Much to my chagrin, legacy code exists. Sometimes, not infrequently enough, it is built using an Ant script. The following is an anonymized example of a simple Ant project with unit tests running a Sonar target.

The project structure is simple:

/src
/test
build.xml
ivy.xml

Classpaths (dependencies) are managed through Ivy. The script will download and install Ivy under your home folder if required. Also, regarding Ivy:

  • use Ant’s <setproxy> if the process hangs while attempting to download Ivy or any of the dependencies
  • add an Ivy plugin to your favourite IDE if you are managing your code there
  • specify your local binary artifact repo, if you have one, using ivysettings.xml

If you don’t want to use Ivy, just replace the classpathref values below with whatever you use for your classpaths.
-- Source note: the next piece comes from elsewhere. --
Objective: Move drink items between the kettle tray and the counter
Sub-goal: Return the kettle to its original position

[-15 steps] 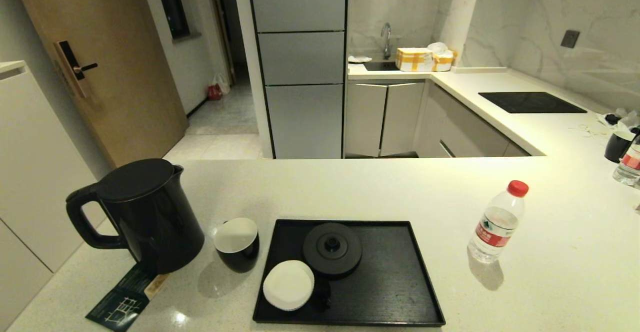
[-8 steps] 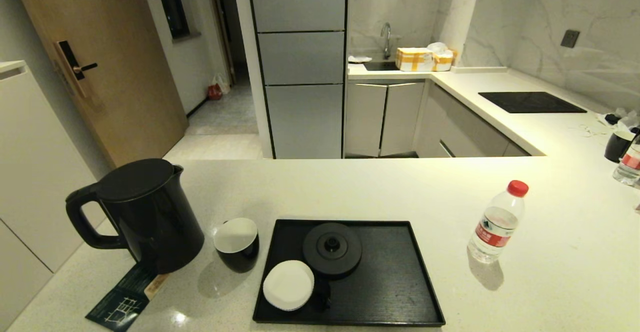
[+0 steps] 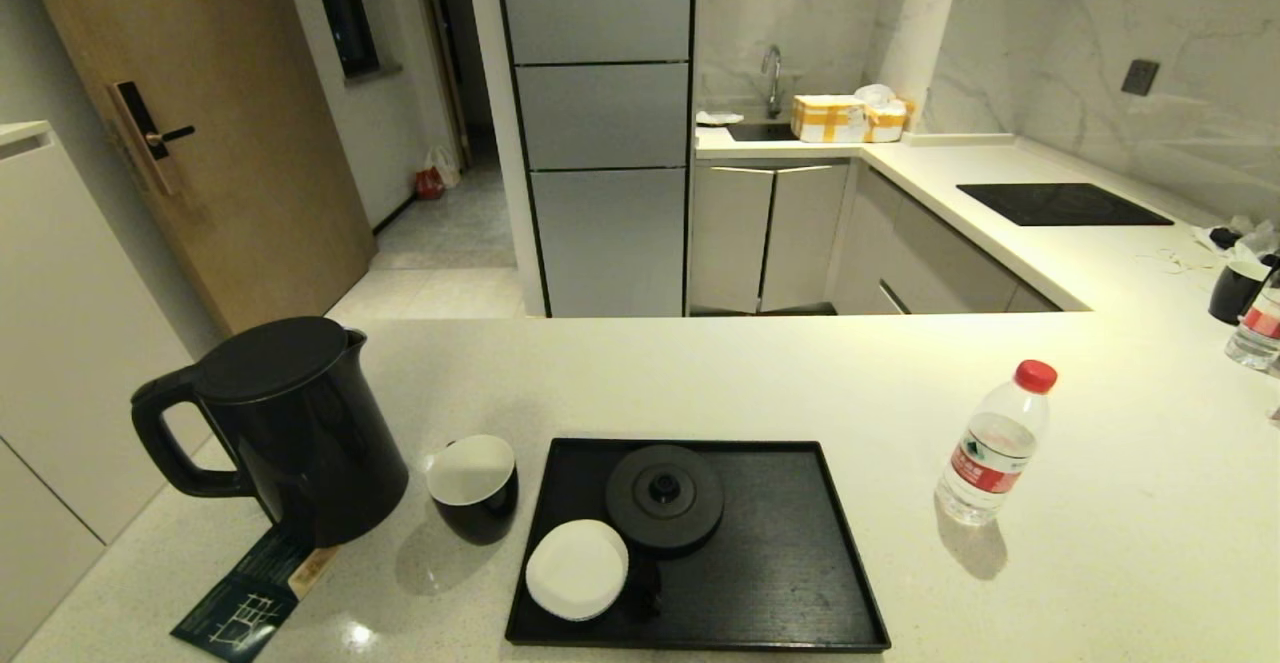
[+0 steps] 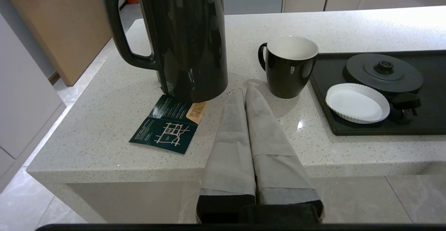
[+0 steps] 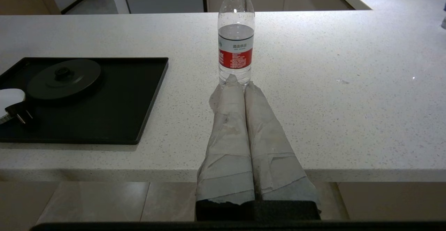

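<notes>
Kitchen cabinets, a tall grey unit and a wooden door [image 3: 200,133] stood behind an off-white speckled worktop [image 3: 760,383] that filled the near part of the scene and ran off to the far right, where a black cooktop panel [image 3: 1062,204] was set into it. On the near middle of the worktop lay the flat black tray [image 3: 780,563] with its low rim. It carried only the round kettle base [image 3: 664,498] and, just beside that on the near left, a white saucer [image 3: 577,569], with a black plug [image 4: 404,102] next to them.

All three drink items stood off the tray, on the worktop. The tall glossy black kettle [image 3: 290,433] was upright at the left, handle pointing left, its foot on one edge of a dark green leaflet [image 3: 250,598]. The small black cup [image 3: 473,488], white inside, stood between kettle and tray, near the tray's left rim but apart from it. The red-capped water bottle [image 3: 995,448] stood upright, well to the right of the tray.

Neither arm showed in the head view. The left hand [image 4: 245,91] hung at the near worktop edge, fingers pressed together and holding nothing, pointing between kettle and cup. The right hand [image 5: 240,81] was likewise closed and empty, its tips aimed at the bottle's foot.
</notes>
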Robot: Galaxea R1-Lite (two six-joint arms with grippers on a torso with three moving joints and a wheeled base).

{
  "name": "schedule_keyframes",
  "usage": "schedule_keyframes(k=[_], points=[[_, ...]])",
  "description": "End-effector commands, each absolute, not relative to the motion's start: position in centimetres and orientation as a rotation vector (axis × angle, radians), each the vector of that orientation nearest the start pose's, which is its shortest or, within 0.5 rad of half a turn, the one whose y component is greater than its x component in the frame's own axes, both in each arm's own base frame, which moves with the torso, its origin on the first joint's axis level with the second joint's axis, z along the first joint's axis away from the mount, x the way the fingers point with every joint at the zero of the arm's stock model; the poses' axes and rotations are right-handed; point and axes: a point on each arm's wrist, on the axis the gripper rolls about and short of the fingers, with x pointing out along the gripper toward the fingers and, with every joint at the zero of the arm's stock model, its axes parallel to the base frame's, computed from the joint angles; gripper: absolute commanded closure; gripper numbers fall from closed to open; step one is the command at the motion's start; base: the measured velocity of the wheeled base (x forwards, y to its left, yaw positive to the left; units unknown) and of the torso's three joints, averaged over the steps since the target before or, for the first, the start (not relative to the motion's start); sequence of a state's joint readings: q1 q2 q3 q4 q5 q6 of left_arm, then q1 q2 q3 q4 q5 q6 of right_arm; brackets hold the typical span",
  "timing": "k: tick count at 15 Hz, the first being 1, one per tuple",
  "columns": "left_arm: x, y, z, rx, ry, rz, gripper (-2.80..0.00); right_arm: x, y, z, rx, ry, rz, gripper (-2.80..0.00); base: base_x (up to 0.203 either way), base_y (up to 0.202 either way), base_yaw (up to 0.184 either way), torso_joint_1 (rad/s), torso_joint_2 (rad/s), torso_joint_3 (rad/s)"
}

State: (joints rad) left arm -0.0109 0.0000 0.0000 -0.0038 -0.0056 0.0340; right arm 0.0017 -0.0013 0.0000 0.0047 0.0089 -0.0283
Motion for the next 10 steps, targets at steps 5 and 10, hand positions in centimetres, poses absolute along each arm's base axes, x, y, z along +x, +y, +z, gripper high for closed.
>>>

The most difficult part was getting Sonar to pick up the unit test metrics. The following message can generally be ignored; it shows up even when all the unit test analysis has been successful and I wasted a fair amount of time googling information on it:

No information about coverage per test.

The integration between jacoco and the Sonar plugin is not well documented and is pretty tricksy, but here are the essential points:

  • jacoco:coverage generates coverage metrics and stores them in a binary file specified by the destfile attribute (typically called ‘jacoco.exec’). The Sonar plugin then looks for this file using the property sonar.jacoco.reportPath
  • jacoco:coverage writes test execution data (total number of tests, execution times etc.) NOT to the jacoco.exec binary but to separate XML files. It uses the same format as Maven’s Surefire plugin which ensures they will work with Sonar. The files are created ONLY if you include the node <formatter type="xml"/>. The files are written to the folder specified by the batchtest ‘todir’ attribute. The Sonar plugin looks for these using the property sonar.junit.reportsPath.
  • jacoco:report generates coverage HTML and XML reports but these are not actually used by the Sonar plugin. In the below example, I am using this task to generate an HTML report but, to repeat, this is not needed by the Sonar plugin.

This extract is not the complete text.